Many people argue against the notion of "limited" games. I for one think that restricted events such as 0-5, 99ers, and other mini-events are fantastic. If someone prefers to compete with players of their level, then having these games available makes their bridge experience much more enjoyable.

That being said, I recently played in some of the Open Pair games at the Rye Regional.

The regional schedule includes a 10am + 3pm Senior Pairs and a 1pm + 7pm Open Pairs. What has happened at this regional, along with many others, is that the senior games are extremely well-populated while the open game is dwindling down to 1 or 2 sections. At the end of the Senior Pairs, a 6+ section game comes to a close, and since it is such a huge event, the winners get an overwhelming feeling of gratification. Those of us in the Open Pairs, which one might think is the "main event", are left feeling like we played a side event.

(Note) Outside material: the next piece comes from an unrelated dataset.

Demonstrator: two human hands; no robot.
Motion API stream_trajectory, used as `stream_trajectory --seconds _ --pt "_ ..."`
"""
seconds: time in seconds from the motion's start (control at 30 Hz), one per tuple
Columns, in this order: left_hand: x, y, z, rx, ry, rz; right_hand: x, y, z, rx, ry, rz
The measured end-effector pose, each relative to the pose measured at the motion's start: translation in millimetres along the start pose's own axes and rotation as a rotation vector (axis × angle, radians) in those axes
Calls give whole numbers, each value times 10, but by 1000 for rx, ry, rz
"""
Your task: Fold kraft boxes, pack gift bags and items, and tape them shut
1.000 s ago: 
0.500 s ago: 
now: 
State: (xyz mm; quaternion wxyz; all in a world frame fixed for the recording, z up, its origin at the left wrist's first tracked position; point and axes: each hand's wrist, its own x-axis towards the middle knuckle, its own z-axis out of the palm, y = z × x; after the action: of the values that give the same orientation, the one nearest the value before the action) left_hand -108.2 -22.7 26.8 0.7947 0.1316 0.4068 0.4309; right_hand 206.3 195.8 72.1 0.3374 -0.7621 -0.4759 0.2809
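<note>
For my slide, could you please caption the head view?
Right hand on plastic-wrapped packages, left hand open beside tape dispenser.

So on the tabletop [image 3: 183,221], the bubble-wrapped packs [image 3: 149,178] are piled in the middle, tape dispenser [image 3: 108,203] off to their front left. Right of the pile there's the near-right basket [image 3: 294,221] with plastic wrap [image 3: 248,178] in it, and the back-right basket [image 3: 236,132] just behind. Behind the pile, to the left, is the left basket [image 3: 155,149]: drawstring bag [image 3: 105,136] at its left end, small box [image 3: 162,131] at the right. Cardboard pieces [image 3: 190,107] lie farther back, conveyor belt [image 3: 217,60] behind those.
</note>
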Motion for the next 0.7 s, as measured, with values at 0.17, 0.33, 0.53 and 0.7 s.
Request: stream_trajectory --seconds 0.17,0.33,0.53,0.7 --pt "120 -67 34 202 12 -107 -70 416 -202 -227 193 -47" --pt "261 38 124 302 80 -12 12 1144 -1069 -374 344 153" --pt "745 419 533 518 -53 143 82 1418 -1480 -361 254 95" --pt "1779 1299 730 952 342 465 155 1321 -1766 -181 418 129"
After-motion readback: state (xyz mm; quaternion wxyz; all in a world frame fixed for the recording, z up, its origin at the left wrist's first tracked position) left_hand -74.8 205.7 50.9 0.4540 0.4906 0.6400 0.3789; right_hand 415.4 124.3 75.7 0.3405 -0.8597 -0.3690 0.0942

Why is there a restricted event that permits 90% (guessing) of the bridge population and excludes so few? How can we expect younger players to get the tournament bug when the "shock and awe" of playing in a huge field is no longer there? Do seniors really play in these games because they don't want to play against younger competition? Or is it because of the starting times or size of field?

My suggestion is to eliminate the Senior Pairs to restore the Open Pairs to its rightful status as the main event. If one pairs event is too restrictive, then have one slower, laid-back game and another faster, more intense game.